§ What you need to do
List each line of the data that holds the string "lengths", please.
START Data provided
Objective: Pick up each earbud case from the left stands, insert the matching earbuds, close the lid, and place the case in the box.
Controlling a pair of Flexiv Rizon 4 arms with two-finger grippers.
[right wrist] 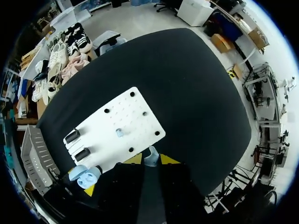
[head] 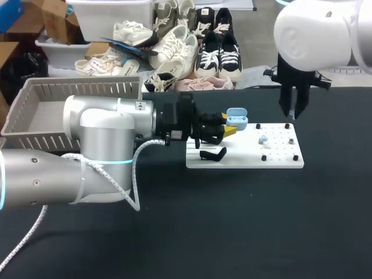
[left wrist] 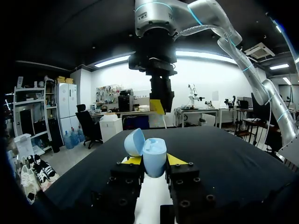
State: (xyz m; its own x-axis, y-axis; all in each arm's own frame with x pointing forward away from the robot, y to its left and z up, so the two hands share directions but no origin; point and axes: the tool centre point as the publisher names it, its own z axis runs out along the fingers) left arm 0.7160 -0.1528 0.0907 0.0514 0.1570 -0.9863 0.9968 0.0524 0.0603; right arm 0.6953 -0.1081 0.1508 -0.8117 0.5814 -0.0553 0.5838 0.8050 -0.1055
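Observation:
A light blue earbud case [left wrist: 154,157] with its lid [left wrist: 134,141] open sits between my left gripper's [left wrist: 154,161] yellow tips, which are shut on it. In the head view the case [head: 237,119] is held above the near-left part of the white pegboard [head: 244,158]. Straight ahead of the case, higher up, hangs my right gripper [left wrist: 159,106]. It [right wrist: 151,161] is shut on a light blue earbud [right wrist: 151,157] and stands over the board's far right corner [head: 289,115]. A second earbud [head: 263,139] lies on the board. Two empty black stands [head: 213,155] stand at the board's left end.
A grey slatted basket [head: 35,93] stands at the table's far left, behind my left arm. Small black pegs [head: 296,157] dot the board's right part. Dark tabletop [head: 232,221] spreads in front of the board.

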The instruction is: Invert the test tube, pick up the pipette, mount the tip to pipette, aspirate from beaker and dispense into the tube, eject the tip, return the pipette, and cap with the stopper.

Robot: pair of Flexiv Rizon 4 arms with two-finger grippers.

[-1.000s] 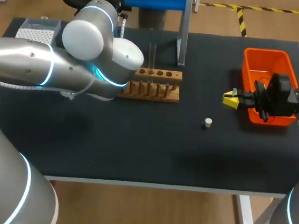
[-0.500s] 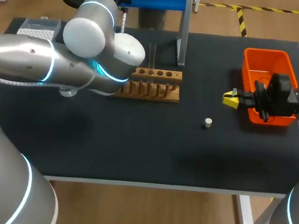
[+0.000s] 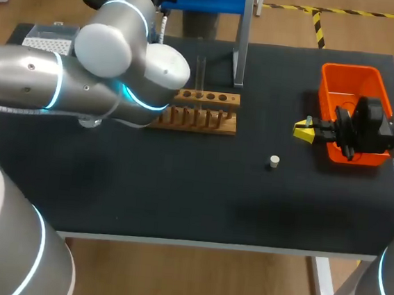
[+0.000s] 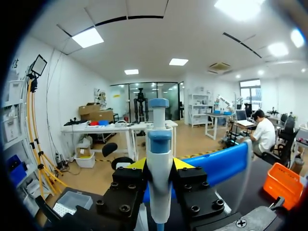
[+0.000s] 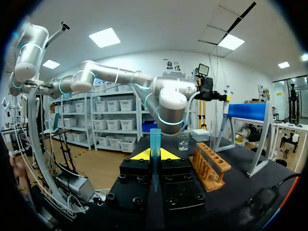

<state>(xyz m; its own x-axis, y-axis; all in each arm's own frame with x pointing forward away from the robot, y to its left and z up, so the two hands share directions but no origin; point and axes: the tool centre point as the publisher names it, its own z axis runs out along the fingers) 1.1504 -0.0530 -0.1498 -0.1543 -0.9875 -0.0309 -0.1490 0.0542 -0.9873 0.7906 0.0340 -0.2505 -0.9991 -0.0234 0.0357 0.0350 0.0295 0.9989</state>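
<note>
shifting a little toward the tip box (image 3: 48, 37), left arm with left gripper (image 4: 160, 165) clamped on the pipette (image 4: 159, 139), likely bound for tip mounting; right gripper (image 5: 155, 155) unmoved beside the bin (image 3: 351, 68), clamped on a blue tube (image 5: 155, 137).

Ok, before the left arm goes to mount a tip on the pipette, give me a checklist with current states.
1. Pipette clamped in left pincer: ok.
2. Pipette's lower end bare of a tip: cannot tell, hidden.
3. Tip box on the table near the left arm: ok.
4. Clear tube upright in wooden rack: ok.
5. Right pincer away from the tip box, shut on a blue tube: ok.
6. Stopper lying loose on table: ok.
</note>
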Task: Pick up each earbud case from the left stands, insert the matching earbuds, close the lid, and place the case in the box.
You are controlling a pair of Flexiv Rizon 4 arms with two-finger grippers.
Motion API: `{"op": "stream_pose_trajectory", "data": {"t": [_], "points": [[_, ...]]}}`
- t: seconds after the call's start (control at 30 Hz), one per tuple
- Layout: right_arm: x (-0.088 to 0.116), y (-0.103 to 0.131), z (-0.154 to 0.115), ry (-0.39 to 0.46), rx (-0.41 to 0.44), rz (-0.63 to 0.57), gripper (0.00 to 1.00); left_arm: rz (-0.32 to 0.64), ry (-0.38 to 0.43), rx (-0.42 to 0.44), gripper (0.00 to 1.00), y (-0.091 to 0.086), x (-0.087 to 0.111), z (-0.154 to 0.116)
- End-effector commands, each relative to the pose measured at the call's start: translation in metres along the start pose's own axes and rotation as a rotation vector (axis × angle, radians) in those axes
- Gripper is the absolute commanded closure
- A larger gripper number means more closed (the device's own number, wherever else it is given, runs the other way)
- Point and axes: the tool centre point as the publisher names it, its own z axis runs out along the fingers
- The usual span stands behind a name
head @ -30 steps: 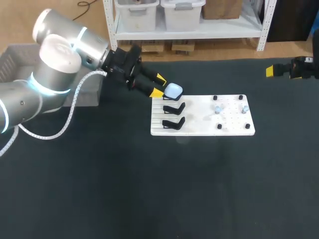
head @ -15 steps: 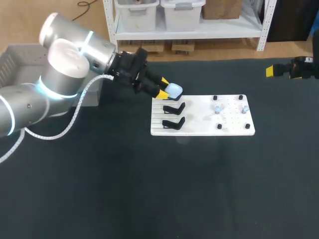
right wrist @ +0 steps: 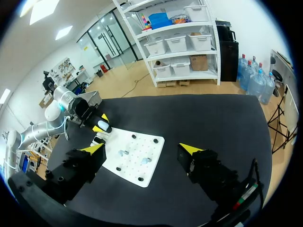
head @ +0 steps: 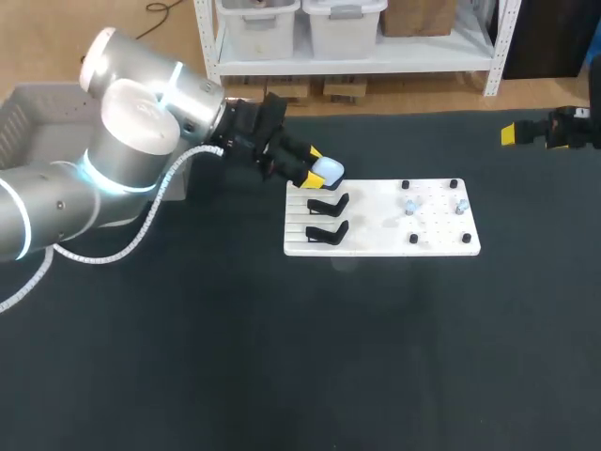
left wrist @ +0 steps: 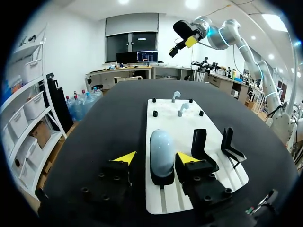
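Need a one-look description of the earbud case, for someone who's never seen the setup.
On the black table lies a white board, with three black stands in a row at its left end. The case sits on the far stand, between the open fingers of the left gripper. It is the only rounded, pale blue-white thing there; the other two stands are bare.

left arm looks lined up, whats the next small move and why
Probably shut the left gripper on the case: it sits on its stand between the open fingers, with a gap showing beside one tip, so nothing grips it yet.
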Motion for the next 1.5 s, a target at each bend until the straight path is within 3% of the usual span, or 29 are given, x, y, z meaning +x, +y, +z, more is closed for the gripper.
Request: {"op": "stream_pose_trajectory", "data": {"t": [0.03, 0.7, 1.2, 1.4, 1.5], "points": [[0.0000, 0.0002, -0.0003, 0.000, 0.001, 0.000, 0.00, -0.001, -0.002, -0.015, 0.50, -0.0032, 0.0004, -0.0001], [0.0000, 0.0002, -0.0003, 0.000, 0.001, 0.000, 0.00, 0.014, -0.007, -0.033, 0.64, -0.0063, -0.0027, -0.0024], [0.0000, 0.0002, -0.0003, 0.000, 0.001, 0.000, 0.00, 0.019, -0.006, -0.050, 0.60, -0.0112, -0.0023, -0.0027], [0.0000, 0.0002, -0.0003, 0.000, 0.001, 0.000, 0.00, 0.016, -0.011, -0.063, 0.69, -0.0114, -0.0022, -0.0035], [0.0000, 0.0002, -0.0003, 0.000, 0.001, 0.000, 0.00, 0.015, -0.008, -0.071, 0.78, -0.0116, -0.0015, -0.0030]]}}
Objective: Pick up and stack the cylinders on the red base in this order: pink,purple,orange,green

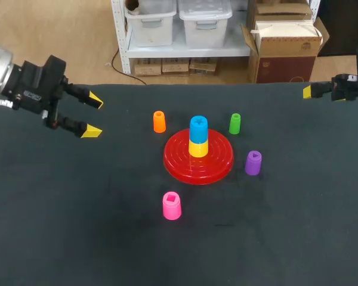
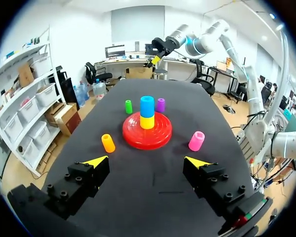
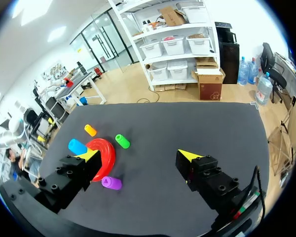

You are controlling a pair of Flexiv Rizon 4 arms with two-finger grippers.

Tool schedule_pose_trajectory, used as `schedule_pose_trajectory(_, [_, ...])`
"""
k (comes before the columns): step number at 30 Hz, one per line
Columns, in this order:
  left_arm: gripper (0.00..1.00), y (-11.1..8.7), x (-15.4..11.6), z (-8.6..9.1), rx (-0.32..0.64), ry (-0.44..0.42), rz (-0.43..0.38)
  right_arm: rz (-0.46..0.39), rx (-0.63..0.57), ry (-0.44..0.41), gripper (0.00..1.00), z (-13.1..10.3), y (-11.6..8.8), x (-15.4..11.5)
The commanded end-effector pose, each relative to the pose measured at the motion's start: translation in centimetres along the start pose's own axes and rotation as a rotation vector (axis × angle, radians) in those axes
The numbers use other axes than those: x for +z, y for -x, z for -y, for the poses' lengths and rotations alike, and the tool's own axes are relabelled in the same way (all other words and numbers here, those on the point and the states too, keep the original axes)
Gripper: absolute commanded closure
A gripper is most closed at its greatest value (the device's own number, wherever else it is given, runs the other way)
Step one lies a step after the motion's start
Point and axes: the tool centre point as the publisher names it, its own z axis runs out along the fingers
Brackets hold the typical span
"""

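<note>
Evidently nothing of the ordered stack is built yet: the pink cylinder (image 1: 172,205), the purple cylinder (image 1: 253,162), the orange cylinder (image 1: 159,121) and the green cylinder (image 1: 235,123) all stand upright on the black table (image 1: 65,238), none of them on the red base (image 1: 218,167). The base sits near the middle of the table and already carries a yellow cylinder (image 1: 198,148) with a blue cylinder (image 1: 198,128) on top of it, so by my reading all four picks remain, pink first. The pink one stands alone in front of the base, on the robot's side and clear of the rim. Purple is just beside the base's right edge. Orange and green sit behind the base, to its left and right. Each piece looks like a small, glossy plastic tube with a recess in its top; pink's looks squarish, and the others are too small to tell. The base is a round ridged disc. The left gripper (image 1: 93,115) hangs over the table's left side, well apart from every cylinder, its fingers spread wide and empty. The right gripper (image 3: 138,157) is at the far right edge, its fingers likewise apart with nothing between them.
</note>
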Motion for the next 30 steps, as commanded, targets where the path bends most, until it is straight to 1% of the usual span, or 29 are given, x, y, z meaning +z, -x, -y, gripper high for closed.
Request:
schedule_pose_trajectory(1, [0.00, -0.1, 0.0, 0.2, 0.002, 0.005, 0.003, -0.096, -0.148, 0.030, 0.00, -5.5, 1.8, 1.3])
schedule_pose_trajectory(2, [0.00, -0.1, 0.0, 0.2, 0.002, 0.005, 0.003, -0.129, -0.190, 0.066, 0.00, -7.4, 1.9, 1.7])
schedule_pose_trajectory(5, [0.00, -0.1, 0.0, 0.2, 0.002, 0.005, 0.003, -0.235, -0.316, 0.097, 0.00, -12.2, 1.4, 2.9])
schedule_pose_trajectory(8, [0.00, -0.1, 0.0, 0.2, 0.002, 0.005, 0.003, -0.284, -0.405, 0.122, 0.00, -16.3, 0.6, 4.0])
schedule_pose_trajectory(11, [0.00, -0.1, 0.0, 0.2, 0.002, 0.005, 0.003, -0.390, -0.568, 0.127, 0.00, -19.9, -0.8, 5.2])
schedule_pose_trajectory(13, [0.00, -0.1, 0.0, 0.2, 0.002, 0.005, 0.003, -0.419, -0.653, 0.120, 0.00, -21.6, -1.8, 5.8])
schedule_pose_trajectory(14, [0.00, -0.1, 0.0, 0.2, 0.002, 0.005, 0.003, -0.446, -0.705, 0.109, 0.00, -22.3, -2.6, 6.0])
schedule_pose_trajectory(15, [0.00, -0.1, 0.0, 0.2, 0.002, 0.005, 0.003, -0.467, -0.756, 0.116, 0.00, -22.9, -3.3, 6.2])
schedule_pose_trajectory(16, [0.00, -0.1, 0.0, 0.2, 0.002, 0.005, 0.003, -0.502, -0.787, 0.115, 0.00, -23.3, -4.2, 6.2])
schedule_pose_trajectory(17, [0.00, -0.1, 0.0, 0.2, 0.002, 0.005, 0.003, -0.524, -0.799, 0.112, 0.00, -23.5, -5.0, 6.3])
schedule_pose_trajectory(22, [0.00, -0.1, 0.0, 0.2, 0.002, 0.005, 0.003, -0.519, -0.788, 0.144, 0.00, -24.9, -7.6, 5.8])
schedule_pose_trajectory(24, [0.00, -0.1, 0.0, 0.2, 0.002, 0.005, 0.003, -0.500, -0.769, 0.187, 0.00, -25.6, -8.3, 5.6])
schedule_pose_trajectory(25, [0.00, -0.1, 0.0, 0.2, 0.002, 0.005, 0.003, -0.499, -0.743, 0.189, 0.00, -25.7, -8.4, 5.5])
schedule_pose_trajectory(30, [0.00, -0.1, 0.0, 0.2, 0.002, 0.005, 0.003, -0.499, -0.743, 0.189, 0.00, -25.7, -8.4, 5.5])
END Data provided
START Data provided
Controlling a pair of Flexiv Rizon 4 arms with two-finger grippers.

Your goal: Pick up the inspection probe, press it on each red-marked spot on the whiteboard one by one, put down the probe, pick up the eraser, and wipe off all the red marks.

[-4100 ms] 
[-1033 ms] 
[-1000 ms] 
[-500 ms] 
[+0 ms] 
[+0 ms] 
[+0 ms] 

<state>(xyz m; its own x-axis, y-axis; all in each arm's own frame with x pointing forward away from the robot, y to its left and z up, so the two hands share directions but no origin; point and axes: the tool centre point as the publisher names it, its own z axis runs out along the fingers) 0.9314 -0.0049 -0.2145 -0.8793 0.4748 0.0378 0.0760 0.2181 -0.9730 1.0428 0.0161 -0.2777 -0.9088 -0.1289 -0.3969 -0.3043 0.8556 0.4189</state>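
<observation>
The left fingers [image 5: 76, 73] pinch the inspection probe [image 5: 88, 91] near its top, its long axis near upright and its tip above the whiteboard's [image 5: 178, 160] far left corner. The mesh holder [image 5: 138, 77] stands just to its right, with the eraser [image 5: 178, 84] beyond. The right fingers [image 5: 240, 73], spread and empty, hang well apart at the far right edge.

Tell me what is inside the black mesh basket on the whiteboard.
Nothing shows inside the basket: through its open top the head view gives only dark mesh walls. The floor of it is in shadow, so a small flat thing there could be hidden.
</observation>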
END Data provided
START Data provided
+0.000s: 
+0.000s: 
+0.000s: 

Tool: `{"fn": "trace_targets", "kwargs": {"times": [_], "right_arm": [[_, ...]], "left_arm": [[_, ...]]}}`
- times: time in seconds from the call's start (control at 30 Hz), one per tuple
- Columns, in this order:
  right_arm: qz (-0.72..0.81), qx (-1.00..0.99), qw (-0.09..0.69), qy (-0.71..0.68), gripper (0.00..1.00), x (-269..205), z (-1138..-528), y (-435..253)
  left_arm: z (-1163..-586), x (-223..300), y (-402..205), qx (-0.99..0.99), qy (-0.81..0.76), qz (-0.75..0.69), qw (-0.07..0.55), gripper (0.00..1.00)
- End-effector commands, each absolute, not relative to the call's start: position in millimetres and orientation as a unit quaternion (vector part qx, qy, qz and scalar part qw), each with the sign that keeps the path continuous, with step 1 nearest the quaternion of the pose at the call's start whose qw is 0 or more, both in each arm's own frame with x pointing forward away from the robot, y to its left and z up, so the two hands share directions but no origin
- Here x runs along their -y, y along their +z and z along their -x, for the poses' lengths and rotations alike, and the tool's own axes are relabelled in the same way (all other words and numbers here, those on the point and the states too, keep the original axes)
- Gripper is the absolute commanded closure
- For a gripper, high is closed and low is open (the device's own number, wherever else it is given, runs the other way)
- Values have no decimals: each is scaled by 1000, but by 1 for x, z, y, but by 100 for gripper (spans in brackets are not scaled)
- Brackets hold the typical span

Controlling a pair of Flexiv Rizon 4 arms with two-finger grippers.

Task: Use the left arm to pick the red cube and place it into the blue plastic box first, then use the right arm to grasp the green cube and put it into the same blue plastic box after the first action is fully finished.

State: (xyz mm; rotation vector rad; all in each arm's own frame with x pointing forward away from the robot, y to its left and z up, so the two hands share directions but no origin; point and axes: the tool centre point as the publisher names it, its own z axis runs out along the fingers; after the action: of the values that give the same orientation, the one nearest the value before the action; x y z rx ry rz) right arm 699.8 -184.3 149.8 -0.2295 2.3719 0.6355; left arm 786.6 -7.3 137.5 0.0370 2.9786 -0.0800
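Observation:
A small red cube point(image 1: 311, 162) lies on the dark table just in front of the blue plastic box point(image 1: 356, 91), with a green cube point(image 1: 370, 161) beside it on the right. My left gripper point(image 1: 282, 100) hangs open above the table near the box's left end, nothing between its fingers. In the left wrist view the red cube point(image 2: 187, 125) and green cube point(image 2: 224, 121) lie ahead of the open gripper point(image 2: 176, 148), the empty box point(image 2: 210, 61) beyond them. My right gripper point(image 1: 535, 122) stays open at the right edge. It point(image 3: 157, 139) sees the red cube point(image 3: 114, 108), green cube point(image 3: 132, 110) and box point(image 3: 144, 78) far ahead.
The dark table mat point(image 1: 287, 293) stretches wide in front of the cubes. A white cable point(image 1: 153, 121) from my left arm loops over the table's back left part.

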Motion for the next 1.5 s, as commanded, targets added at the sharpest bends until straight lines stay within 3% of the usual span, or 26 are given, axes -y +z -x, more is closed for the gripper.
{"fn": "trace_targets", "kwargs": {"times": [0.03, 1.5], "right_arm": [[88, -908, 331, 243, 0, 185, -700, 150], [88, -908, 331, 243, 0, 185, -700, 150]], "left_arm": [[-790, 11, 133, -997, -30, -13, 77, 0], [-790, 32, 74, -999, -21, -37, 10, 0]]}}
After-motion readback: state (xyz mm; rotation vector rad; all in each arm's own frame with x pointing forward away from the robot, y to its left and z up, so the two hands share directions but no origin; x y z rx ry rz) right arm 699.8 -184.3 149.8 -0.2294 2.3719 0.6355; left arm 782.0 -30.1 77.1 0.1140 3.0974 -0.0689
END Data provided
§ Output of the task
The numbers use other axes than those: x for +z, y for -x, z for -y, for the poses' lengths and rotations alike, and the tool's own axes are relabelled in the same way (all other words and numbers here, those on the point and the states too, keep the original axes)
- Here x runs along their -y, y along their +z and z along their -x, for the poses' lengths and rotations alike, and the tool's own axes are relabelled in the same way (all other words and numbers here, those on the point and the states too, keep the original axes)

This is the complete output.